Alfredo Perdiguero ha vuelto a denunciar públicamente lo que considera una persecución interna por decir “la verdad” sobre la realidad policial. El subinspector, habitual en los medios por sus análisis sobre seguridad, ha pasado por ESdiario TV para explicar su nueva suspensión de empleo y sueldo, que él atribuye directamente a sus declaraciones públicas y no a ninguna mala praxis profesional.
Pues nada señoras/es, me han suspendido otros 30 días de empleo y sueldo, saltándose la propia Policía, la Ley 4/2010 para sancionarme. Si en España el peor delincuente tiene derecho a la fase de prueba, a mí la Policía me la deniega, que demostraría que no se me puede sancionar.… https://t.co/SszlYFSxyX pic.twitter.com/0GbFoEZvxv
— Alfredo Perdiguero M. 🇪🇸 (@PerdigueroASP) June 19, 2026
“Solo por declaraciones. No por ser mal policía, ni mal jefe, ni mal compañero”, lamentó Perdiguero durante la entrevista con Luis Sordo, en la que aseguró tener el “dudoso honor” de ser el policía “más expedientado” por hablar claro.
ESdiario planteó si Perdiguero se ha convertido en un policía incómodo para el Ministerio del Interior por sus críticas públicas, especialmente en asuntos como la regularización de inmigrantes, la equiparación salarial o la consideración de Policía Nacional y Guardia Civil como profesión de riesgo.
Por ejemplo, tal como hemos recogido en Hispanidad, el subinspector denunciaba cómo "Con 110 antecedentes policiales, 22 años, marroquí, puede pedir la regularización, porque no tiene ningún antecedente penal".

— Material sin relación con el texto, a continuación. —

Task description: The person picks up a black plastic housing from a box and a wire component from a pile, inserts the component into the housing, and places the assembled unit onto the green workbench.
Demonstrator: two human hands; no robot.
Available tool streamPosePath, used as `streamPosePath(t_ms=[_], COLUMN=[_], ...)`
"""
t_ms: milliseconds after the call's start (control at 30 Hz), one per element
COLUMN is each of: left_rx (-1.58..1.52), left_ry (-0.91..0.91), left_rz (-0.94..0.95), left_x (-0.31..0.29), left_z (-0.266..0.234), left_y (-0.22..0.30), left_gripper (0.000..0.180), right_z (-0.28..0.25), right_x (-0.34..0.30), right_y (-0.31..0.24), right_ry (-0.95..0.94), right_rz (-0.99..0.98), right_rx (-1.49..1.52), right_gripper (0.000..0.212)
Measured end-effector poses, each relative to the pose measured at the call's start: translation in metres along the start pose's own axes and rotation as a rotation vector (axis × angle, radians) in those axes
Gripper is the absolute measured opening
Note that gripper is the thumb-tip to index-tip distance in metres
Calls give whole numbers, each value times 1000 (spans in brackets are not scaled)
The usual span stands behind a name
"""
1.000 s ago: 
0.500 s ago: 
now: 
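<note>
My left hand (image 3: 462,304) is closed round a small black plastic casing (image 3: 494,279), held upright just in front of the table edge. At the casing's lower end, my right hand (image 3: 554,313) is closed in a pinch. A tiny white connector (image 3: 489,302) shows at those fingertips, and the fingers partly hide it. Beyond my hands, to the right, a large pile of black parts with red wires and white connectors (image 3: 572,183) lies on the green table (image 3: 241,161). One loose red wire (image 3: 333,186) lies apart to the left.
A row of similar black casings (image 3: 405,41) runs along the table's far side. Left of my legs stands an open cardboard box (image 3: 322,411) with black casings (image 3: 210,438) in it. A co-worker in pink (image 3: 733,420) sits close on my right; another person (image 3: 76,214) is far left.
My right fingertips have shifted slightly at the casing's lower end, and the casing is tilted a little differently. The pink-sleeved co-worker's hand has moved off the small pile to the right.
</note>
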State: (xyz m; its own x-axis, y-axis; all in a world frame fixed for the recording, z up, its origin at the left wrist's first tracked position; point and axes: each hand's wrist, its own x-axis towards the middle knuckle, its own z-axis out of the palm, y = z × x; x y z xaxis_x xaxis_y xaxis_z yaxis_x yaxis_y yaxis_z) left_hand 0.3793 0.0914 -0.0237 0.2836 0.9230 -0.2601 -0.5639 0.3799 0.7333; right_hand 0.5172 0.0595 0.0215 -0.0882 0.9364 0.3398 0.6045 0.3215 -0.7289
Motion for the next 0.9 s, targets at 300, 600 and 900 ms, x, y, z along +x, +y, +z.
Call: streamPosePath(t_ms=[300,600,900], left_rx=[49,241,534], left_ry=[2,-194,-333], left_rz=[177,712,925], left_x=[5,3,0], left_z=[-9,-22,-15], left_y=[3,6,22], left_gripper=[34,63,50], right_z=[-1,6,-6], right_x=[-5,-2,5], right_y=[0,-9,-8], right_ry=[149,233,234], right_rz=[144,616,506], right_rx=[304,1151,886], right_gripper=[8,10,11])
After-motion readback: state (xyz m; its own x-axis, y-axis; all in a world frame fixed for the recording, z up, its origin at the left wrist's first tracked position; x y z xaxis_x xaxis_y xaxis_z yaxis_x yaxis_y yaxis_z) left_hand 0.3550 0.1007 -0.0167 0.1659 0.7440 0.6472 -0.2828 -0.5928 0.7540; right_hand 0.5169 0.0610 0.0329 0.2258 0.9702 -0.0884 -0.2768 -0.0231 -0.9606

Perdiguero fue claro: “Si decir verdades es ser incómodo, soy incómodo”. Y añadió una frase que resume su denuncia: “Es más fácil matar al mensajero que arreglar el mensaje”.
El subinspector defendió que en 40 años nadie ha conseguido “pesebrarle” ni hacerle callar. También aseguró que seguirá denunciando lo que considere injusto para sus compañeros, especialmente desde su papel como portavoz de una asociación policial.
Asegura que acumula 24 faltas graves y compara su caso con el de otros policías críticos, como Samuel Vázquez, para subrayar la presión que, según él, sufren quienes se salen del discurso oficial.